_Task item_
Needed from the data below: all lines that contain the word "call".

%%

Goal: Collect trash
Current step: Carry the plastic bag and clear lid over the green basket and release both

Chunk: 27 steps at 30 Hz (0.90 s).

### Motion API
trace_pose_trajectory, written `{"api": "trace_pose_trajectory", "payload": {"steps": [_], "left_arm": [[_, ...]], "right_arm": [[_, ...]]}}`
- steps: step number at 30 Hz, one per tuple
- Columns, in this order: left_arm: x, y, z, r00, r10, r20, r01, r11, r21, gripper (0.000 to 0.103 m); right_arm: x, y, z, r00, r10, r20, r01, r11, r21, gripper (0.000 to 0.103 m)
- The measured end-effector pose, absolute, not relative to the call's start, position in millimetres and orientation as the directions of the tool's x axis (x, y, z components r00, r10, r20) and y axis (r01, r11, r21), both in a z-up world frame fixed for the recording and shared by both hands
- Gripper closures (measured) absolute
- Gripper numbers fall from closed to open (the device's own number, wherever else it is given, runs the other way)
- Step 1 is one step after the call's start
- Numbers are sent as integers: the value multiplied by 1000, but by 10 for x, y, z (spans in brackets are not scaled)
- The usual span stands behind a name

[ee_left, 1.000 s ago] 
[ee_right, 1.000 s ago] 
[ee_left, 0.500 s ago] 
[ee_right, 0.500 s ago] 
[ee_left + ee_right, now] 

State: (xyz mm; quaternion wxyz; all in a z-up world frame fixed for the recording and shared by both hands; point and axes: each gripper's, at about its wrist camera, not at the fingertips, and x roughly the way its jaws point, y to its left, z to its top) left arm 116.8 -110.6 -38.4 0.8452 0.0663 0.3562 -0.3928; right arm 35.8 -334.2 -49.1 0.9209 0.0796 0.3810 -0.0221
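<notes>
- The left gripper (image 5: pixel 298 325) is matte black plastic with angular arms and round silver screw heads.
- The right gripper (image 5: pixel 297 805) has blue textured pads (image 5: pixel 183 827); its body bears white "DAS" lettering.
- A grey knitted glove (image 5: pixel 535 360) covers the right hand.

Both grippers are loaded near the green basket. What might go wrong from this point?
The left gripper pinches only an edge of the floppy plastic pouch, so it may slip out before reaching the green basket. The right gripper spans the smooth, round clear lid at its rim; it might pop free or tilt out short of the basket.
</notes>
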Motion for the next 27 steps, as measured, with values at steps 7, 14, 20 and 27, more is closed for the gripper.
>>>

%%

_Exercise result_
- The measured end-effector pose, absolute, not relative to the call's start, position in millimetres and orientation as the directions of the tool's x axis (x, y, z components r00, r10, r20) and y axis (r01, r11, r21), both in a z-up world frame fixed for the recording and shared by both hands
- Step 1 is one step after the call's start

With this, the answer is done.